Permanent Secretary Ministry of Education Rose Nassali Lukwago (2L) verifies files of Kololo High School students during the head count of Universal Secondary Education in Kampala on Tuesday. Photo by ABUBAKER LUBOWA

What you need to know:

Solution. Experts say findings in new report require the government to intensify sensitisation of both students and children, including sex education for girls.

Kampala.
More than 118,000 (13 per cent) students enrolled under the Universal Secondary Education (USE) programme dropped out before completing O-Level in 2013, a new report has revealed.

This means one in every 10 students under the scheme either abandoned formal education, died or relocated to non-USE schools.
The findings of a 2013 headcount captured a 3.2 per cent increase in student enrolment, but only 806, 992 of 925,991 students in public schools completed the four years.

Education officials have been perplexed by the 58 per cent jump in the number of drop outs in 2013 over the previous year.
An analysis of the scheme’s performance, like that of Universal Primary Education, shows a trend of increasing drop-out rates each successive year since 2007.

Education minister Jessica Alupo yesterday said the government had established the policies to implement the free education programme, blaming the problem on parents.

“The issue is not about lack of policy or law.
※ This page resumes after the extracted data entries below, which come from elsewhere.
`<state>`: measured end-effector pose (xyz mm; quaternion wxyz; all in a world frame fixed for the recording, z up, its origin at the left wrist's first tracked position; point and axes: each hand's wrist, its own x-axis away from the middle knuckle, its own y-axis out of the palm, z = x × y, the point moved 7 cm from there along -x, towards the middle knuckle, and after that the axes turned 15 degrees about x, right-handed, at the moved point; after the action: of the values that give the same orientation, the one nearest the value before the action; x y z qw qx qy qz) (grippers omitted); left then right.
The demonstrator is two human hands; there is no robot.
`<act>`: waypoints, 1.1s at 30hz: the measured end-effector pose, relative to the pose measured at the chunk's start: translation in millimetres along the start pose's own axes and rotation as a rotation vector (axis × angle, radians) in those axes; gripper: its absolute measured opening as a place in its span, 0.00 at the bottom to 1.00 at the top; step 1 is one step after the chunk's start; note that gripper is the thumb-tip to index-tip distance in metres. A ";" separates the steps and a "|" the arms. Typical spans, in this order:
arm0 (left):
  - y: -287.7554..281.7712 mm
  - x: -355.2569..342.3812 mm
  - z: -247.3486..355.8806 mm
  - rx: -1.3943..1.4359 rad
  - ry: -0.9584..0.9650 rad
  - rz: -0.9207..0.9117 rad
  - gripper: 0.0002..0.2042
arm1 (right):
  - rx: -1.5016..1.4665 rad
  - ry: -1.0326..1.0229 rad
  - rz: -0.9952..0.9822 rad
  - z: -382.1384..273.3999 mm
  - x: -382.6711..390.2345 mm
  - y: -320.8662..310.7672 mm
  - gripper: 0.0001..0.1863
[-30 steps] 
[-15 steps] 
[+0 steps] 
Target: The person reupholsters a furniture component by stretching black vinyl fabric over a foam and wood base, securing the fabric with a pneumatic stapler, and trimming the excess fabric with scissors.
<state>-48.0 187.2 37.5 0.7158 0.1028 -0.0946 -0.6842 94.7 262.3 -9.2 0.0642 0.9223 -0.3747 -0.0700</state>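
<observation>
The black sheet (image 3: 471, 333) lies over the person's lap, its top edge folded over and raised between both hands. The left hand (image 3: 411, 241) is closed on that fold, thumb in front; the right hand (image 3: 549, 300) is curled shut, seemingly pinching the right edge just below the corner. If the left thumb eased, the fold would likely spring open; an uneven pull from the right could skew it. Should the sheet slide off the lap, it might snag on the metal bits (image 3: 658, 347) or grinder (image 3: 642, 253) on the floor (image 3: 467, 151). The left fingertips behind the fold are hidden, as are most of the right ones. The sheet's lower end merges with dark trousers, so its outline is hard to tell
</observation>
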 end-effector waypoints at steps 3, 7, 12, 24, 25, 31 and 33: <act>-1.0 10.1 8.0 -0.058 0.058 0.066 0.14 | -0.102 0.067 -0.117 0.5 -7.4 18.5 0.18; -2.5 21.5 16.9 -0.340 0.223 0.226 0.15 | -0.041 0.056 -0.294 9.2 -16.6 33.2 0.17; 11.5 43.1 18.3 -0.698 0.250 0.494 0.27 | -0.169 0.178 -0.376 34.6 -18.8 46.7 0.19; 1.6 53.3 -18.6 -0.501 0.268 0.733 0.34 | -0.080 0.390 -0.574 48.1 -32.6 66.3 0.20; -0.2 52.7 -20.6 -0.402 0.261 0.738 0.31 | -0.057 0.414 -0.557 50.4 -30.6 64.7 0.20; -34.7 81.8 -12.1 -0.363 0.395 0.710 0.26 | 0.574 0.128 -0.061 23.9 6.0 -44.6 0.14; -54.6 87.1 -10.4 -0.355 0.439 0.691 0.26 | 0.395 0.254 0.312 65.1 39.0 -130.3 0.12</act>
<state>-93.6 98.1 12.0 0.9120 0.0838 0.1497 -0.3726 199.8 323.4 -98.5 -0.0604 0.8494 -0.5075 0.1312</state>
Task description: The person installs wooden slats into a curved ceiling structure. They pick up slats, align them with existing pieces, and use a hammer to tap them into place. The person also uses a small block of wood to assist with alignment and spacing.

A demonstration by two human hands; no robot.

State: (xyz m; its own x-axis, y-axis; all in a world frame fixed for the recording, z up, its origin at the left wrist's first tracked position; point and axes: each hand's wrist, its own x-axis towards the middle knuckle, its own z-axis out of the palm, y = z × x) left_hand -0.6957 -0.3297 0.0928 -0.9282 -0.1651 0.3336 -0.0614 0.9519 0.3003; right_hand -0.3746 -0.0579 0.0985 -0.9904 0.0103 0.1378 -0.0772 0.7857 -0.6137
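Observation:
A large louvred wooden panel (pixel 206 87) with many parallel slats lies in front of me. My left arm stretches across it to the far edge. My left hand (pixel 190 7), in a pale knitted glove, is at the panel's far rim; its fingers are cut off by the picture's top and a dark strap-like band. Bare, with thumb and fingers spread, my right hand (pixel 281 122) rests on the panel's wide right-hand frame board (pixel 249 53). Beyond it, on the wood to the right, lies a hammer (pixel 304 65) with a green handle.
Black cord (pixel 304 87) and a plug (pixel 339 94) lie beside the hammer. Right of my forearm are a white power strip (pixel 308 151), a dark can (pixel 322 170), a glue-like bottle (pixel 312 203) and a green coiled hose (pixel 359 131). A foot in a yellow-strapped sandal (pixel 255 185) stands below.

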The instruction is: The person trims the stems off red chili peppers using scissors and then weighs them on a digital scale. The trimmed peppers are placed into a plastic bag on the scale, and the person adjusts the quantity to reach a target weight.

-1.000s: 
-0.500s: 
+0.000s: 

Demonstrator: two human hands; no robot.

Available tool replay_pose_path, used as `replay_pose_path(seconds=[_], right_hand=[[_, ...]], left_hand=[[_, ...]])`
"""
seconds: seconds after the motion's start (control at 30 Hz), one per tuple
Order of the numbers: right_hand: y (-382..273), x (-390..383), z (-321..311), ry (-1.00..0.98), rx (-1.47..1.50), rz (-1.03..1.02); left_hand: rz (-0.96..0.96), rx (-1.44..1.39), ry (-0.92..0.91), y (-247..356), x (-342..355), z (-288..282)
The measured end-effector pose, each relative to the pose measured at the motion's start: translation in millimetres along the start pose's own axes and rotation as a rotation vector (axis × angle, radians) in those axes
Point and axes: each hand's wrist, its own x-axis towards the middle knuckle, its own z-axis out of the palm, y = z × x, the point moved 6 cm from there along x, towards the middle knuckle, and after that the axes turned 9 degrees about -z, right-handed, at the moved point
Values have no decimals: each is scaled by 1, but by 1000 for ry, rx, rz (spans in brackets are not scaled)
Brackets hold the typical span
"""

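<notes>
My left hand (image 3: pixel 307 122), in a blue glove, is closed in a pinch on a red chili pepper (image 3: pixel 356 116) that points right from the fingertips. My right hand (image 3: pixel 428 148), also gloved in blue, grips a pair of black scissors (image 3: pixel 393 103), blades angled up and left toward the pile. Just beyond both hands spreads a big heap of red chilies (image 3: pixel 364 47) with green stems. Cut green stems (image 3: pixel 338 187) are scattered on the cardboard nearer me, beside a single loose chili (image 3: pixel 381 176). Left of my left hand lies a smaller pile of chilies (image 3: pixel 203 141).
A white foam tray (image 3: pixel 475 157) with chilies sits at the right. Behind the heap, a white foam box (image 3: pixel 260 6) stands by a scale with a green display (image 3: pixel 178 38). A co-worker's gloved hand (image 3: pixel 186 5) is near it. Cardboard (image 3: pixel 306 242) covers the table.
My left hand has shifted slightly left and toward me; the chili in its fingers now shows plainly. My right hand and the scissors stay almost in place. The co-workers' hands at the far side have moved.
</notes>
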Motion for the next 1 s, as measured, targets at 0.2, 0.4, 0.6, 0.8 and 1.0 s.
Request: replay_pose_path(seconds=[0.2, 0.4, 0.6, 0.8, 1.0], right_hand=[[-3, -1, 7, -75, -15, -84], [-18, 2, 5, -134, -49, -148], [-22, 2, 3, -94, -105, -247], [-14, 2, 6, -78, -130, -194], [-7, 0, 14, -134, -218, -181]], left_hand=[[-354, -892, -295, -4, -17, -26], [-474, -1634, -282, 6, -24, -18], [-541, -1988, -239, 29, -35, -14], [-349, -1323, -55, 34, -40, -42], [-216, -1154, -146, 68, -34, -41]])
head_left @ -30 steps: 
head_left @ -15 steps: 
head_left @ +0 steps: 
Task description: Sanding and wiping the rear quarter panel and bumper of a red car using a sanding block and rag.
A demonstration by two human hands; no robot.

That is in place. We need to engage communities and show them the importance of education rather than giving away their daughters to get cows,” she said.

“The law enforcers need to play their part by arresting parents or guardians who deprive such girls of their right to education,” she added, in reference to parents who marry off their young daughters for cash.
According to the report, pregnancy causes high drop out of female students, especially in north and north-eastern regions.

“Also some [South] Sudanese nationals, who had encroached on the programme, are being discouraged. This trend has been experienced mostly in the districts bordering [South] Sudan,” the study adds.

The report comes a day after government conducted the national head count exercise in all public secondary schools to ascertain the actual number of free education programme beneficiaries for effective planning and resource allocation.

Mr Erisam Kanyereze, an educationist, agrees with the minister, saying sensitising parents, guardians and pupils can fix the problem.
“When that is done, the ministry must introduce a policy to make sex education compulsory in schools. Some schools have it already but it needs to be strengthened because it can serve as preventive measure and long term solution,” he said.

Private schools receive Shs47,000 for each student under USE per term while government-aided schools and business and technical institutions get Shs41,000 and Shs150,000 per student respectively.

The report also notes that overcrowding in USE schools is still worrying, as almost 34 per cent of the schools accommodate more than 100 students in a class, against the 60 students per classroom threshold.